Pourquoi ce livre et ce film ?

Parce que Jeneen ma copine de Korriganie (la Bretagne pour les nons-initiés) m’a gentiment prêté le livre et le film. Merci à elle pour sa patience parce que je les ai gardés assez longtemps.

De quoi ça parle ?

La quatrième de couverture : « Après une enfance passée dans un village riant du Hampshire, Margaret Hale, fille de pasteur, s’installe dans une ville du Nord. Témoin des luttes entre ouvriers et patrons, sa conscience sociale s’éveille. John Thornton, propriétaire d’une filature, incarne tout ce qu’elle déteste : l’industrie, l’argent et l’ambition. Malgré une hostilité affichée, John tombera sous son charme. »

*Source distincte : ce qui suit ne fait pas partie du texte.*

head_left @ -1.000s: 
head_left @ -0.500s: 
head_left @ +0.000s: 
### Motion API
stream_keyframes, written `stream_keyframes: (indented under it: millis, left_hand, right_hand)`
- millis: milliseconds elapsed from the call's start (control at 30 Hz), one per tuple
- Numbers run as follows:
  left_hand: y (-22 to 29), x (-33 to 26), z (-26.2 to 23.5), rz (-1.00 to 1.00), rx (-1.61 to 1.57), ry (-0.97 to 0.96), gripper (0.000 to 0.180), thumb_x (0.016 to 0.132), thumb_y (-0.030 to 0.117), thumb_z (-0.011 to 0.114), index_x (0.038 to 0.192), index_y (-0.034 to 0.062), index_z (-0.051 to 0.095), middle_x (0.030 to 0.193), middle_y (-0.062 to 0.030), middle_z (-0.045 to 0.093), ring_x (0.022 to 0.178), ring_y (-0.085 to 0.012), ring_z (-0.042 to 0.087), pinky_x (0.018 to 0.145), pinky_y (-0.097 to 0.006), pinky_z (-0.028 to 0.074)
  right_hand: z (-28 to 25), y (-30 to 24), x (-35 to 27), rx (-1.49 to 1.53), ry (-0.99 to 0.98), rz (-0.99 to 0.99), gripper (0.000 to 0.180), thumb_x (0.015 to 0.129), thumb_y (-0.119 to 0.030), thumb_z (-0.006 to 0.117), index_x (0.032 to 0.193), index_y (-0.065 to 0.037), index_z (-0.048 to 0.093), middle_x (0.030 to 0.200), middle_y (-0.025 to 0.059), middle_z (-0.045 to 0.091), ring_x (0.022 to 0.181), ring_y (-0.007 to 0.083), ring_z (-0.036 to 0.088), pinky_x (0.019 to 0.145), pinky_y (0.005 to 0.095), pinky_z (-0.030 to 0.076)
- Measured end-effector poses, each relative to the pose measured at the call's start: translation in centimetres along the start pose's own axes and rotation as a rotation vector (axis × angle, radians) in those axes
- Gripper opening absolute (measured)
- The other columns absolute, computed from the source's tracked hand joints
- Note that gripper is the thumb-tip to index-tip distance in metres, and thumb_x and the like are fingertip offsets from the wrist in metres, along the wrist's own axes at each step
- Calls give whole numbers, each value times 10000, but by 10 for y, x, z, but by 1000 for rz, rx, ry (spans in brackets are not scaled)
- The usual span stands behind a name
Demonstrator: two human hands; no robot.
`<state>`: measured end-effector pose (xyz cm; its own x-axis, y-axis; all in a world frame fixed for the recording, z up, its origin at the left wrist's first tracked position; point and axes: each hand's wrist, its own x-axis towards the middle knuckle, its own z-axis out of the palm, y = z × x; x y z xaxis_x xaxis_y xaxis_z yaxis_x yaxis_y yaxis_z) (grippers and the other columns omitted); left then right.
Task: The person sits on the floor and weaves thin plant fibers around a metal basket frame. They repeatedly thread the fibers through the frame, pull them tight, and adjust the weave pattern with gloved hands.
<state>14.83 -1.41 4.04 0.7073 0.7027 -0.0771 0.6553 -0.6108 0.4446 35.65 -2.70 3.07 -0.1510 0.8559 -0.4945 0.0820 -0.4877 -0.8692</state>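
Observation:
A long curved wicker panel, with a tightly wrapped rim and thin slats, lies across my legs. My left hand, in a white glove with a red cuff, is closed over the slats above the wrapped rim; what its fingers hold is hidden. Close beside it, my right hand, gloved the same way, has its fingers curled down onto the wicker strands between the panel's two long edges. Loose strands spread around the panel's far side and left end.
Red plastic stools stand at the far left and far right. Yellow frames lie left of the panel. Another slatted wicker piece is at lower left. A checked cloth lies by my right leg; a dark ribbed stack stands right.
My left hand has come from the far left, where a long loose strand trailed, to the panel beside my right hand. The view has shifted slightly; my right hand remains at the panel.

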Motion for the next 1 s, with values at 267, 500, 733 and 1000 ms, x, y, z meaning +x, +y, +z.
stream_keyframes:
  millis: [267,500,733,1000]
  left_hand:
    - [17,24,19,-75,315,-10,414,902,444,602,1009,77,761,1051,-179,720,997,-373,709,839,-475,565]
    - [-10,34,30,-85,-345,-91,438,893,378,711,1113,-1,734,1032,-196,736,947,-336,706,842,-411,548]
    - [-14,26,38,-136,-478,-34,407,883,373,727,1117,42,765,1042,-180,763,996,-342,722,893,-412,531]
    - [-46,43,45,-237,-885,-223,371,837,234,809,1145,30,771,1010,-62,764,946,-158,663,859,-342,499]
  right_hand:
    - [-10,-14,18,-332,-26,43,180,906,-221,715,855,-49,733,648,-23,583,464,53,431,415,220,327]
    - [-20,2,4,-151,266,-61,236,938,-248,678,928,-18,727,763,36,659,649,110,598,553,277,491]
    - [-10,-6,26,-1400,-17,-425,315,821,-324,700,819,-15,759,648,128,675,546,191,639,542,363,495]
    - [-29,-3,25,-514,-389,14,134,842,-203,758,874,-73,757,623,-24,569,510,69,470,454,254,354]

Qu’est-ce que j’en pense ?

Le livre : Les gens qui me connaissent un peu le savent déjà, quand je lis un livre je peux être extrêmement obsessionnelle avec celui-ci. Ainsi, malgré le fait que ce livre fasse plus de 600 pages je l’ai fini en deux jours, en rognant sur mes heures de sommeil.

Pourquoi ce livre est devenu un des mes chouchous ? Tout d’abord, parce que la plume d’Elizabeth Gaskell est très prenante, sa plume est vivante on visualise très bien les scènes, il n’y a aucun temps mort. Ensuite, parce que ce livre est loin d’être une romance pour midinette. Les passages où la vie difficile des ouvriers du Nord est décrite, leurs malheurs bien que romancés, sont décrits avec une précision et un naturalisme qui rapproche ce roman d’un Zola. Rien n’est enjolivé, les patrons ne sont pas des enfants de choeur, les ouvriers non plus. Du coup, entre Margaret, qui découvre ce monde, et John, patron d’une filature, on assiste à des débats enflammés sur le sujet derrière lesquels on voit qu’Elizabeth Gaskell avait une véritable conscience politique, ce qui n’était pas courant pour une femme de son époque. De plus, outre la politique, on nous parle également d’économie et de l’industrie textile en des termes à la fois simples puisque j’ai tout compris, mais cependant très précis et qui montre un grand travail de documentation de la part de l’auteur.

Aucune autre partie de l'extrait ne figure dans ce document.